In a press release emailed Sunday, Hassig wrote that his campaign will focus on living "in harmony with fellow humans and the other living beings. (Editor's note: A previous statement that the release was dated Sept. 6 was incorrect; that is the date of the formal announcement in Watertown and was misread by the Enterprise staff.)

"A government that is acting for the betterment of the lives of the vast majority of Americans will protect public health and the Earth by ushering in the days of safe chemical use, sustainable human reproduction, habitat protection and transition to non-combustion energy sources, including solar and wind," Hassig said in the release. "This is good for the Earth and it is good for its people."

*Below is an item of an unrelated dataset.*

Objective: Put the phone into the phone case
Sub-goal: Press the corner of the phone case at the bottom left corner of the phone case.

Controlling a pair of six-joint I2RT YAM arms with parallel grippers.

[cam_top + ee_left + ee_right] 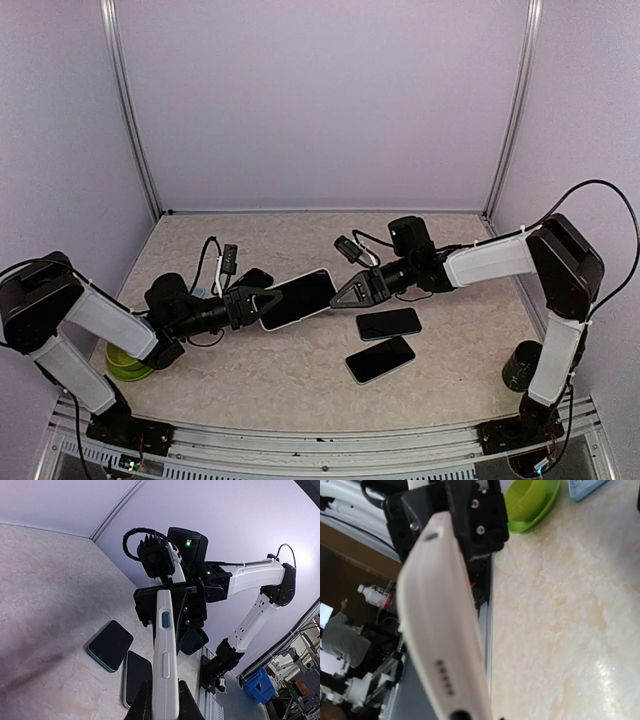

In the press release, Hassig also wrote that nothing will change until people regain control of their government.

"I want Congress to be free from corporate control," Hassig wrote. "I will endeavor to accomplish this. I can do a good job of freeing Congress if I am elected."

New York state Green Party co-chair Gloria Mattera said Hassig hasn't contacted any Green Party leaders about his bid, although he doesn't necessarily have to.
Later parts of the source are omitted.